Discuss the advantages and disadvantages of a tax-free reorganization as compared with a taxable transaction.
What will be an ideal response?
A number of advantages and disadvantages are connected with a tax-free reorganization. Some of these include:
• A tax-free reorganization permits a deferral of taxes by the shareholders unless boot is received. The reorganization alternative may permit a shareholder to retain a higher percentage of the capital after payment of any income tax liability.
• A reorganization requires the owner to retain a proprietary interest; thus, he or she must continue to own an equity interest.
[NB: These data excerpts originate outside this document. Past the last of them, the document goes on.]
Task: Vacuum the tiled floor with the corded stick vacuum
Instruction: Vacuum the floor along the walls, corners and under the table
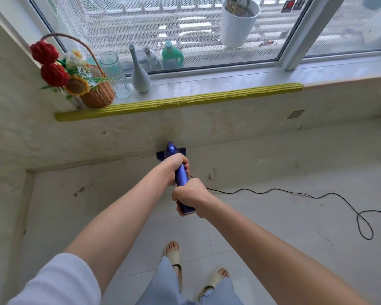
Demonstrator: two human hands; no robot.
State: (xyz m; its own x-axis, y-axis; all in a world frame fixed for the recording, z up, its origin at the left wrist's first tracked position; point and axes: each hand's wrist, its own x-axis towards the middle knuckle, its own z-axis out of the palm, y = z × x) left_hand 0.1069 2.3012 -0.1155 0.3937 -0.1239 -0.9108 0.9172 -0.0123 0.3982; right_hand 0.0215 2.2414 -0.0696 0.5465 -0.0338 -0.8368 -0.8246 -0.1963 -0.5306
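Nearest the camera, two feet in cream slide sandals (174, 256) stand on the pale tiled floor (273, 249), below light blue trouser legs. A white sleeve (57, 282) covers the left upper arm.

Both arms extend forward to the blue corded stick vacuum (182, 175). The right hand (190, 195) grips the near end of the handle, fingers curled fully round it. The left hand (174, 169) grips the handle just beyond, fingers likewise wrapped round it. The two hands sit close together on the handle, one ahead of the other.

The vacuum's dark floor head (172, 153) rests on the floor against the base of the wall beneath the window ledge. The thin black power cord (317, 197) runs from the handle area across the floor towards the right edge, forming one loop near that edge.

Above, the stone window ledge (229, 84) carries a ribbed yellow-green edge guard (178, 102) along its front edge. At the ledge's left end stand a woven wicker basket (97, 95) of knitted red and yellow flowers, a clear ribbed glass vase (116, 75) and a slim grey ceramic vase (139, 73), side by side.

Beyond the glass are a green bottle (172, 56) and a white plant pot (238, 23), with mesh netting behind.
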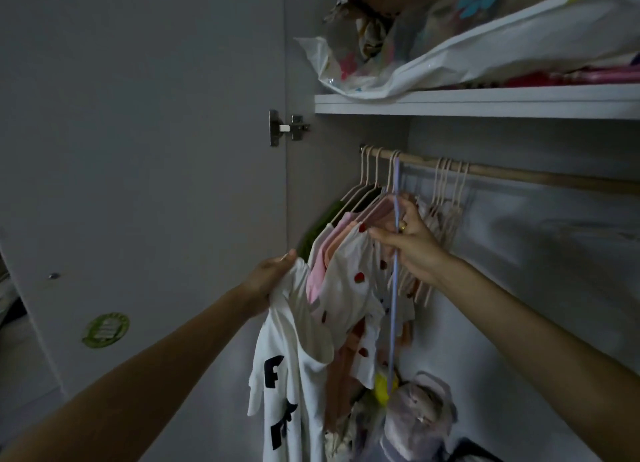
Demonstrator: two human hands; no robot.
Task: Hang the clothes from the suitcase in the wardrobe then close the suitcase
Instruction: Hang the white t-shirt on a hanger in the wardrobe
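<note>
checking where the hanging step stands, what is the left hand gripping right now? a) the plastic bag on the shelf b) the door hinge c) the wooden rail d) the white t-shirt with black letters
d: the left hand grips the shoulder of the white t-shirt, below the rail and apart from the shelf and the hinge.

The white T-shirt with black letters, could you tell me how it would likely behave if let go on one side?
The white T-shirt looks floppy: it folds and sags below the left hand. It seems light, since one edge grip holds it. It would probably droop, not keep shape.
</note>
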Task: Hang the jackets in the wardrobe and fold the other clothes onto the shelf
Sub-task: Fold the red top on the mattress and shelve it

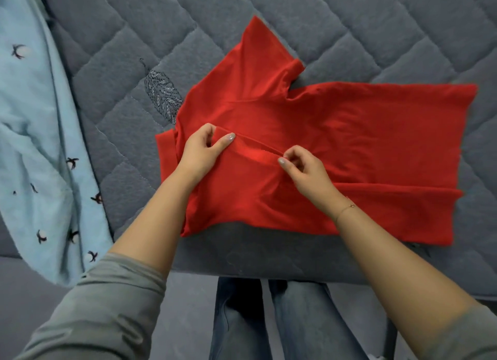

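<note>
Pale blue garment (40, 144) lies left of red shirt (336, 144) on quilted mattress (376, 36)

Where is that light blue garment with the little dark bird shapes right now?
The light blue garment lies along the left edge of the head view on the grey quilted mattress, left of the red shirt and apart from it.

A grey quilted mattress (349, 23) with diamond stitching carries the clothes. A red shirt (336, 149) lies spread flat near its front edge, one sleeve reaching toward the far side. A pale blue garment (35, 133) with small dark bird prints lies along the left edge, draping over the front-left corner.
</note>
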The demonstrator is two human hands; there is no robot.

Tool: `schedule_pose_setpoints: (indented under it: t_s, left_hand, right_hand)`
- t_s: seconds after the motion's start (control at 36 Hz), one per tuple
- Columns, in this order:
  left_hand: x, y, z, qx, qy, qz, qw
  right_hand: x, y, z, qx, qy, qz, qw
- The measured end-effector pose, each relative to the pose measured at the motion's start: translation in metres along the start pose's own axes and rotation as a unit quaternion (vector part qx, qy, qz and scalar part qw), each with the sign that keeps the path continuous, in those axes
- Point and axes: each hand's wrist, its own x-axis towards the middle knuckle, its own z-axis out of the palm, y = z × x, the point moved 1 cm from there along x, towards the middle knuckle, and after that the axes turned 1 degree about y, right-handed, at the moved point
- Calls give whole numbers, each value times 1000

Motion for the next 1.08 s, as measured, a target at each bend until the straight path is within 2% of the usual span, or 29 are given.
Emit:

A taxable transaction permits the equity to be converted into more liquid assets (e.g., cash).
• Losses realized in a reorganization cannot be recognized as they can in a taxable transaction.
• A taxable transaction usually results in capital gain treatment for the shareholders, while in a reorganization, it may result in dividend income being recognized.
• In a taxable transaction, the basis in the assets is stepped up, while in a reorganization, usually the basis is a carryover basis from the target corporation's books.
• In a reorganization, the depreciation and ITC recapture rules do not usually apply, while they do apply in a taxable transaction.
• A reorganization requires less cash than a taxable transaction because large amounts of stock are generally used. The larger amount of stock, however, may dilute the ownership interests of the acquiring corporation's shareholder group.
• The reorganization permits the target corporation to avoid recognizing gain on an asset transfer or distribution of stock or securities as is typically required in a taxable transaction.
• A reorganization permits the preservation of tax attributes, which are lost in a taxable transaction.